Monitoring Guidelines

Googles SRE team have written a small handbook on Kubernetes and in it developed a set of monitoring principles known as ‘The Golden Signals’ (Latency, Traffic, Errors and Saturation).

The following two monitoring guidelines are ‘spin offs’ of Googles Golden Signals and provide a less comprenhensive approach for different use cases.

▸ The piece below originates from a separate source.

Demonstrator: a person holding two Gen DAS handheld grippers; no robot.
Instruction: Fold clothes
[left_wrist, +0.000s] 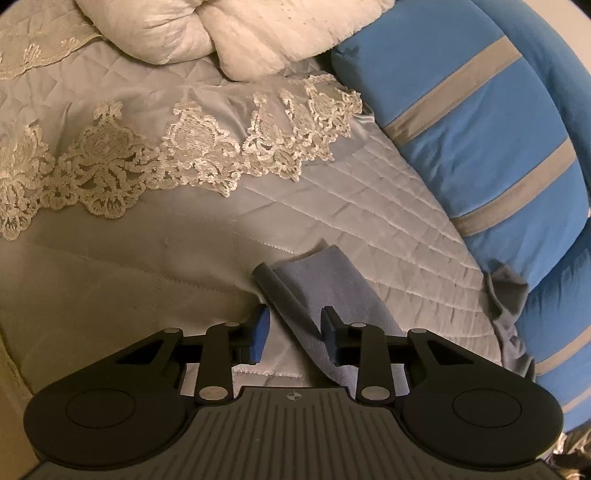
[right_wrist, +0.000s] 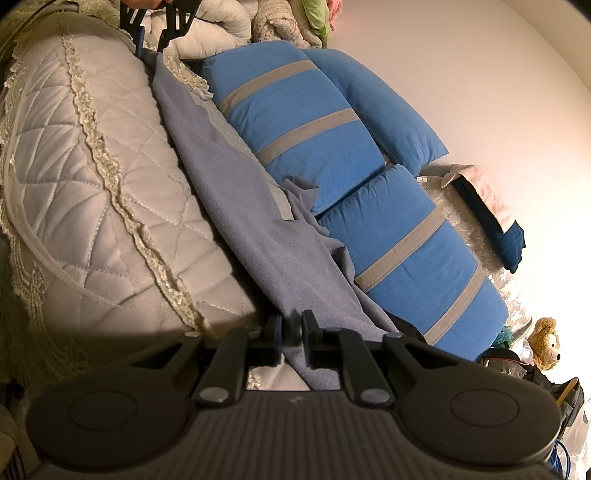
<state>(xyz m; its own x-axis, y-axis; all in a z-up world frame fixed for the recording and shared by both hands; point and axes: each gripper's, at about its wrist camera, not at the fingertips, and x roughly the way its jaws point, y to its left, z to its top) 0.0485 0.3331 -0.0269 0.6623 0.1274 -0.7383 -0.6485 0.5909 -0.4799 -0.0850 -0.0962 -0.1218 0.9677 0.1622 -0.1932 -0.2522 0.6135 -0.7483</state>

  1. Brendan Greggs USE Method (Utilisation, Saturation and Errors) - Monitors the performance of a system
  2. Weaveworks RED Method (Rate, Error and Duration) - Monitors the services on a system

What to monitor?

A breakdown of the individual components within a Kubernetes cluster architecture that you should be keeping an eye on when monitoring:

  • etcd: stores configuation information
  • kube-apiserver: validates and configures data for API objects such as pods, services etc.
  • kube-scheduler: manages workload utilization and the allocation of pods to available nodes
  • kube-controller manager: daemon responsible for collecting and sending inforamtion to the API sever
  • cloud-controller-manager: runs controllers that interact with underlying cloud providers
  • Kubernotes node components include:
    • Container runtime (e.g. Docker)
    • kubelet: primary node agent that watches for pod specs via API server; it also registers a ndoe with the Kubenetes cluster and reports evens, pod status and resource utilisation
    • kube-proxy - a proxy service that runs on each node and helps make services available to the external host

Best practices:

By following best practices, understanding what it is you’re monitoring and why, you can obtain deep visibility to ensure your system has high availability, efficeint resource usage and better performance.

1. Use DaemonSets

DaemonSet is the Kubernetes object workload that ensures a particular pod runs on every node in the cluster, or a subset of nodes. In this way a DaemonSet can be used by multiple monitoring software apps (like the ones we will discuss later) to ensure that say logs are collected on every pod running in a cluster. This helps users more easily gather data.

2. Tags And Labels Matter

Tags and labels become essential in Kubernetes for moniotinrg because they are the only way you have to interact with pods and containers. As a result, tagging will aid you in making your metrics as useful as possible.

3. Use Service Discovery

Kubernetes deploys services according to scheduling policies, we don’t know where or which node our app will be deployed on. A monitoring system that uses service delivery will automatically adapt metric collection to moving containers, allowing you to continuously monitor applications without interuption.

4. Kube-System

  • The most complex issues occur within the Kubernetes cluster – this can be the result of DNS bottlenecks, network overload, and, the sum of all fears – Etcd.
  • It’s critical to track the control plane, this is the brains of your cluster. Identify issues before they happen; load average, memory, and disk size.

Common Monitoring Tools

Metrics: Prometheus & Grafana

The following can be used in conjuction with one another (we will be deploying these tools to our Raspberry Pi cluster in part 2):

Prometheus: One of the most commonly deployed metrics toolkits to a k8s clusters. The official monitoring server sponsored by CNCF. Some of its key features:

  • Server that scrapes metrics data from enabled applciations and is also the database that stores the time-series data obtained from the applications
  • PromQL is the Prometheus Query Lanugage used to query the database
  • Client libraries for a variety of lanuages
  • and MORE

Grafana: Open-source visualisation and analytics software. It provides you with tools to turn time-series data into customisable dasashboards, graphs and visualisations and lets you query, alert on and understand your metrics no matter where they are stored.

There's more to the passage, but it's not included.